> [What you should do]:
The material below is to be copied exactly from the line with "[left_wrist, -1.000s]" up to and including the line with "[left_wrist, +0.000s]", with nothing else kept and no pictures.

> [Data block]:
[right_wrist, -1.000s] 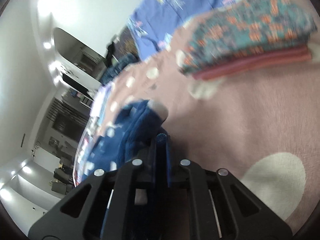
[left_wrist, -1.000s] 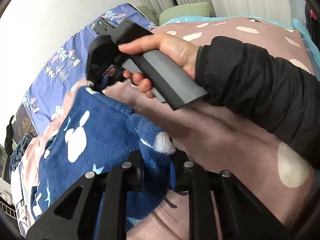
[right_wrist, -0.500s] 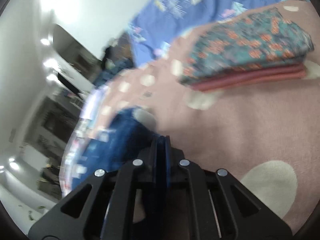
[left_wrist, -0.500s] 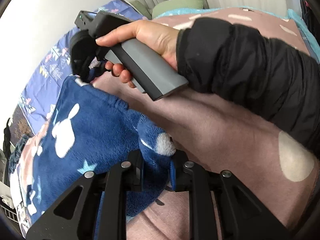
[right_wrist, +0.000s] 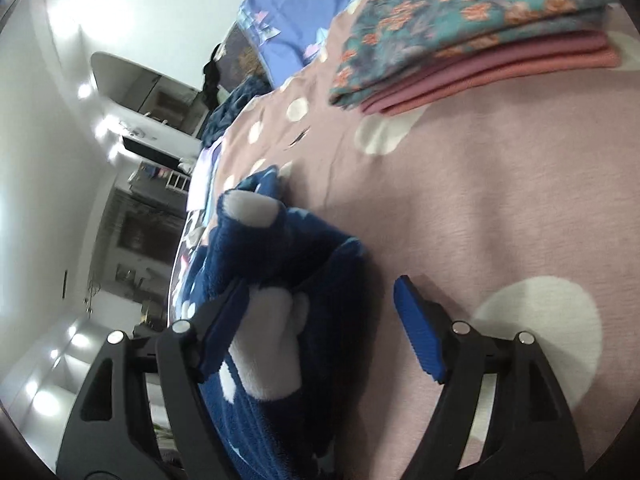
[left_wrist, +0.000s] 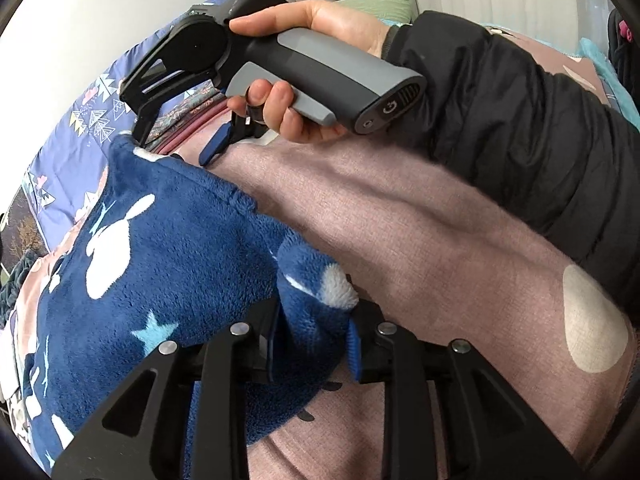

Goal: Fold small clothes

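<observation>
The blue fleece (left_wrist: 168, 264), printed with white shapes and pale stars, lies on the pink blanket (left_wrist: 420, 232) that covers the bed. One bunched corner of the fleece, with a white patch, rises between the fingers of the left gripper (left_wrist: 314, 344). The blue pads sit against the fabric on both sides and hold the fold, though the jaws have just been easing a little wider.

At the far edge of the fleece is the right gripper (left_wrist: 176, 136), held by the person's right hand (left_wrist: 304, 72), which comes out of a black sleeve (left_wrist: 520, 100). In its own view the right gripper (right_wrist: 316, 332) stands wide: the jaws have just been opening. The left finger (right_wrist: 224, 320) touches the side of a raised fold of fleece (right_wrist: 280, 264), while the right finger (right_wrist: 420, 336) stands apart from it, over bare blanket (right_wrist: 500, 200). The fold sits loose between them, no longer pinched.

Beyond the fleece, further along the blanket, is a stack (right_wrist: 472, 40) of folded clothes: a teal floral piece on top of pink and coral pieces. In the left wrist view a sliver of that stack (left_wrist: 188, 112) shows behind the right gripper's fingers. Past the stack lies a purple quilt (right_wrist: 288, 8) with small triangle prints, also seen beside the fleece (left_wrist: 80, 112). A green pillow (left_wrist: 376, 2) lies beyond the hand, by pale curtains.
</observation>
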Tool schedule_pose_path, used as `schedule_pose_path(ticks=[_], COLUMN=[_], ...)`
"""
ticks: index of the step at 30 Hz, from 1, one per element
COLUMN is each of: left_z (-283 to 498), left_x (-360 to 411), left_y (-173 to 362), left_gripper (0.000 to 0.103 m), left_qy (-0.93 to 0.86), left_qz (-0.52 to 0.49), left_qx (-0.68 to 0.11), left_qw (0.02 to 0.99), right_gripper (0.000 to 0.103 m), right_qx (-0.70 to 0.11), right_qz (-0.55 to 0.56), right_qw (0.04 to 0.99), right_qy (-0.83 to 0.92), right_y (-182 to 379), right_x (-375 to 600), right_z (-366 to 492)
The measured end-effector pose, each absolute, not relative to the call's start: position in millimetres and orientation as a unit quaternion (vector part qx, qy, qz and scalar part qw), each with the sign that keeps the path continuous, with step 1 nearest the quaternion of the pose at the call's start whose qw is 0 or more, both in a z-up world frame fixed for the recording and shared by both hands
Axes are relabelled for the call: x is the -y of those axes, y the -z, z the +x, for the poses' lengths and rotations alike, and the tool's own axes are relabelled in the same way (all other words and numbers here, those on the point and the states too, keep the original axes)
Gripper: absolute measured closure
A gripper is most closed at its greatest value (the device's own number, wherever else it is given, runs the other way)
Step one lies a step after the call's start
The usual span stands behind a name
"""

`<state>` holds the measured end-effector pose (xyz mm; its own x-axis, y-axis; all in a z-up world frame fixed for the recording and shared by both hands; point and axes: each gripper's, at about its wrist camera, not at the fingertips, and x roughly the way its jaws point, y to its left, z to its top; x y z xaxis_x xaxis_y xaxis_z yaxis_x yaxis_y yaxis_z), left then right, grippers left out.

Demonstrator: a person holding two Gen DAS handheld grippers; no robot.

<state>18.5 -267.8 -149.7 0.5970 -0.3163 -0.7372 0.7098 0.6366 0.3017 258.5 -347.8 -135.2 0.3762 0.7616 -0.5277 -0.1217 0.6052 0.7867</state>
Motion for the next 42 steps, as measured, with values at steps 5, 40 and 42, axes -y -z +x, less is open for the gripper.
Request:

> [Answer to this problem]:
[left_wrist, -1.000s] 
[right_wrist, -0.500s] 
[left_wrist, -0.500s] 
[right_wrist, +0.000s] 
[left_wrist, +0.000s] 

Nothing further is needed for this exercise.